Write out again, exactly, the lines below starting at the one with "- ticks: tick" and ending at the one with "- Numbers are".

'''

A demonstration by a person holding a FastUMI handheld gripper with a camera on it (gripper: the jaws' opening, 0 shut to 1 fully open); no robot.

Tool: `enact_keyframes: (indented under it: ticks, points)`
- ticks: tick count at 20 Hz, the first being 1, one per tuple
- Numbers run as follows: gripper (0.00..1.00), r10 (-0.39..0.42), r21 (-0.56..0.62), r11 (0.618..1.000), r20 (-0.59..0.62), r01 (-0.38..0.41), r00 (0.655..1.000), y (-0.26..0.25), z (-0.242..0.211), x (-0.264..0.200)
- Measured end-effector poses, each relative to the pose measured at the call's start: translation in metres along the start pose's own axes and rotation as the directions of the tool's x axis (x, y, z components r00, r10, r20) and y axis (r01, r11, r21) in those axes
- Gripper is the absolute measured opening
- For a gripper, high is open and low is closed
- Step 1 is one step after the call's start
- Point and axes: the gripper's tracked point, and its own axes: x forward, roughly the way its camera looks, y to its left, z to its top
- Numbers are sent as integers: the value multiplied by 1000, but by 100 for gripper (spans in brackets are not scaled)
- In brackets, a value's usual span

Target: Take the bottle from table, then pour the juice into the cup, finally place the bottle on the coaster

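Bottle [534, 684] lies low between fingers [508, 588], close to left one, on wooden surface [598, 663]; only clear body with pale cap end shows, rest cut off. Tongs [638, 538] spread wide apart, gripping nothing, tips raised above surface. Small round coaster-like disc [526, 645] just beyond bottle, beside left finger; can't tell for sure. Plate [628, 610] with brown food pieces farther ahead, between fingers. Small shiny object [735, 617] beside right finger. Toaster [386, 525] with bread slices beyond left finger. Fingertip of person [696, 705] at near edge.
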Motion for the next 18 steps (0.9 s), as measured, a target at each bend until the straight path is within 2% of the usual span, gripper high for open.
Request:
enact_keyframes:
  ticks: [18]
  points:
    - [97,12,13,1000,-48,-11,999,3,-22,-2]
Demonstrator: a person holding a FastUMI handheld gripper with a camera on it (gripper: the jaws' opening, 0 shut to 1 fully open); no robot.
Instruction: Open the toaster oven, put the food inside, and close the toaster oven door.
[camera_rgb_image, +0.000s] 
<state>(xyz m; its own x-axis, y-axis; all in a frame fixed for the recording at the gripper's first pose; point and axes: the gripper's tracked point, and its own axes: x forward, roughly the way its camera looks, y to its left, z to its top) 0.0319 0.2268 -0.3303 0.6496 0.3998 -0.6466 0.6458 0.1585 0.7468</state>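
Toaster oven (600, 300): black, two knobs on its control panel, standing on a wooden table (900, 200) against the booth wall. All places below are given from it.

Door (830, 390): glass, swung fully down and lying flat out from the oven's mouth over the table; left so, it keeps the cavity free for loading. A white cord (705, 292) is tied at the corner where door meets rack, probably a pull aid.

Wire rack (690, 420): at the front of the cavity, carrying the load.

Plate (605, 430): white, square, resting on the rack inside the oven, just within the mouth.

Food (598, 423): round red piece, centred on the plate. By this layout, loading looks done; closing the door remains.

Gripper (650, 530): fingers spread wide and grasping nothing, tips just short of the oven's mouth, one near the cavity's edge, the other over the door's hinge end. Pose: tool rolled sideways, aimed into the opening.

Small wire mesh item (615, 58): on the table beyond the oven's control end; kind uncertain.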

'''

Response box -
- ticks: tick count at 20 Hz, the first being 1, one per tuple
- Numbers run as follows: gripper (0.00..1.00), r10 (-0.39..0.42), r21 (-0.56..0.62), r11 (0.618..1.000), r20 (-0.59..0.62), r01 (-0.38..0.41), r00 (0.655..1.000), y (-0.26..0.25), z (-0.242..0.211), x (-0.264..0.200)
- Measured end-effector poses, each relative to the pose measured at the call's start: translation in metres along the start pose's own axes and rotation as the directions of the tool's x axis (x, y, z components r00, r10, r20) and y axis (r01, r11, r21) in those axes
- Gripper is the absolute measured opening
- For a gripper, high is open and low is closed
- Step 1 is one step after the call's start
- Point and axes: the gripper's tracked point, and its own axes: x forward, roughly the way its camera looks, y to its left, z to its top
- Numbers are sent as integers: the value multiplied by 1000, but by 100 for gripper (spans in brackets are not scaled)

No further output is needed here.